As with the clippy experiments looking into banal AI, I’ve been using Powerpoint’s Alt-Text AI on a variety of images to examine what the assemblage of Microsoft AI + user labelled clips feeding back to the Microsoft AI ‘thinks’ about images. I have not yet been able to find out what techniques Microsoft are using, but then I’ve only just started a PhD, so perhaps my lack of rigorour is not yet symptomatic of a lack of vigour in my character. Anyway, as you can see above, a person looking away from camera, is labelled by Microsoft as a person looking at the camera. If it is registering a symmetrical silhouette of a human being, is it more likely to ascribe them as looking at camera because that is the most common type of image previously labelled? Do all humans look at cameras? Or do most humans upload images of humans looking at cameras, and therefore I’m just atypical in having a publicity shot (for a documentary about conspiracy theories I made) that deliberately conceals my face?
Whilst I have not yet found what methods Microsoft’s Alt-Text feature uses to label images, there are a few likely contenders. Convolutional neural networks (CNN’s) are a common way to classify images. CNN’s are a class of deep neural networks that use a mathematical operation – a convolution – and are apparently inspired by the way the brain processes vision. Above, a CNN used by computer vision researchers at Berkeley shows a human readable representation of what the computer sees when inputted with an image of Magritte’s painting The Treachery of Images. The human readable feature visualisation handily shows an area demarcated by a bounding box, a text label, and a confidence rating (0-1, with 1 being highest). It’s pretty confident that it’s a pipe. But then it appears to have ignored Magritte’s words.

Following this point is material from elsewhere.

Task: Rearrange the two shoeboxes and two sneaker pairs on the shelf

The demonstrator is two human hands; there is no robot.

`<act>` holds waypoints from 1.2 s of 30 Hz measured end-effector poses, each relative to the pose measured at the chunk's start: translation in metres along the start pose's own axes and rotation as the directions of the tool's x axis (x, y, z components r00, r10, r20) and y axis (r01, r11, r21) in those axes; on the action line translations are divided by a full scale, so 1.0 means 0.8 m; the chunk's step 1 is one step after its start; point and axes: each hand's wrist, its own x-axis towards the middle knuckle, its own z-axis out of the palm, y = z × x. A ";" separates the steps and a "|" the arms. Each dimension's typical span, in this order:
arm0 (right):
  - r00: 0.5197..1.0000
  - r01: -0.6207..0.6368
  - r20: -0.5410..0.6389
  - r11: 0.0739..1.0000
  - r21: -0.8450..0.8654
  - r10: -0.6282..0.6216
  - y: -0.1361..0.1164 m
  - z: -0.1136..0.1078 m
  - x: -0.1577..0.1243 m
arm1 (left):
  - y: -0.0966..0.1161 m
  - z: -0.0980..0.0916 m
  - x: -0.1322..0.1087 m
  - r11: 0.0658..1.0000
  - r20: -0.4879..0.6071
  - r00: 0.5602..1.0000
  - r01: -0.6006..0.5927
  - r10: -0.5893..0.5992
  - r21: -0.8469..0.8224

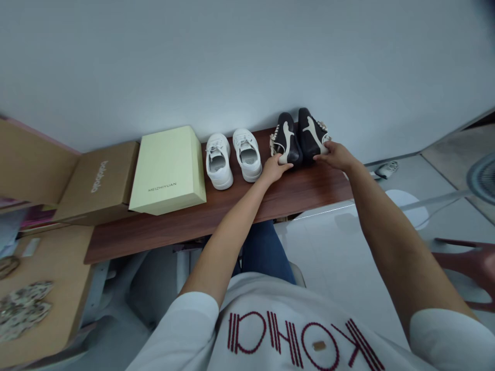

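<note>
A pair of black sneakers with cream trim stands at the right end of a narrow reddish-brown shelf, close together with toes toward the wall. My left hand grips the heel of the left black sneaker, thumb at its back. On the other side, my right hand is closed on the heel of the right black sneaker, which leans a little. Just left of them sit two white sneakers, the nearer white sneaker and the farther white sneaker, laces toward the wall.
The wooden shelf runs along a pale wall. A pale green shoebox and a brown cardboard box stand at its left. A tan table is lower left; a red stool and a fan are at right.
</note>
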 end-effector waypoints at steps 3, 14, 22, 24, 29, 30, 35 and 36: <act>0.999 0.034 -0.030 0.989 -0.146 -0.039 -0.011 -0.006 0.000 | 0.011 -0.001 0.001 0.996 0.018 0.998 -0.065 0.064 0.069; 0.986 0.136 0.162 0.727 -0.673 -0.035 -0.084 -0.021 -0.012 | 0.075 -0.033 -0.017 0.803 0.281 0.957 -0.221 0.070 0.553; 0.972 0.158 0.233 0.683 -0.713 0.019 -0.100 -0.013 -0.004 | 0.088 -0.035 -0.021 0.761 0.251 0.968 -0.158 -0.007 0.629; 0.971 0.162 0.238 0.677 -0.718 0.020 -0.100 -0.011 -0.004 | 0.088 -0.034 -0.019 0.761 0.251 0.968 -0.151 -0.016 0.631; 0.974 0.161 0.227 0.663 -0.731 0.014 -0.098 -0.005 -0.002 | 0.082 -0.025 -0.010 0.781 0.247 0.969 -0.132 -0.029 0.610; 0.974 0.158 0.224 0.667 -0.728 0.014 -0.097 -0.003 -0.001 | 0.080 -0.023 -0.008 0.794 0.244 0.969 -0.129 -0.025 0.595; 0.982 0.133 0.189 0.725 -0.676 -0.004 -0.088 0.005 0.003 | 0.075 -0.017 0.001 0.827 0.220 0.975 -0.135 0.014 0.546; 0.984 0.126 0.180 0.736 -0.665 -0.006 -0.087 0.005 0.004 | 0.076 -0.017 0.002 0.823 0.221 0.975 -0.139 0.017 0.550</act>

In an attempt to see how well PowerPoint’s AI works in identifying the painting of a pipe in Magritte’s Treachery of Images as against the Computer Vision Group I put a similar image through the Alt Text feature.

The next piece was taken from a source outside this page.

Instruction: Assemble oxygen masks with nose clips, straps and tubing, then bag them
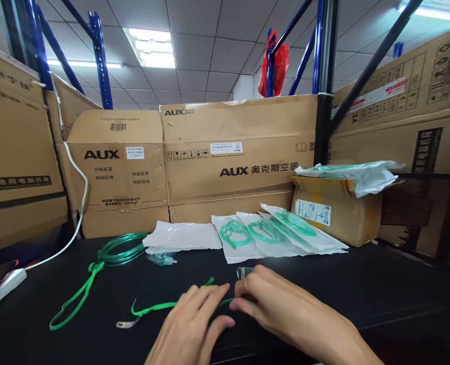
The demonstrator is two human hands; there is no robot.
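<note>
A thin green strap [158, 306] lies across the black table and passes beneath both hands. My left hand [190, 319] rests over its middle, fingers stretched out and thumb apart. My right hand [266, 299] pinches the strap's right part between thumb and fingertips, though the fingertips partly hide it. Just behind the right fingers sits a small clear packet [244, 272] with a metal piece in it, half covered by the hand. At the strap's left end is a slotted metal clip [128, 323].
Coiled green tubing [122, 249] with a green strap loop lies back left, beside a clear mask-like piece [161, 257]. Several white pouches [244, 252] of green tubing stand behind. A brown box [337, 208] carries more pouches. A white cable [81, 203] runs at left; cartons wall the back.
</note>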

Whilst Alt-Text was less confident at identifying the image in the painting as a pipe (it registered a low confidence), it was, to my mind at least, far more descriptive, in that it registered it as a picture. It also gains some poetry, registering that it has mug-ness and pan-ness in its shape. Is this what is meant by the wisdom of the crowd (sourcing of image labels between human and computers) ? In one sense, is this assemblage more expressive of the idea that a computer sees like a human?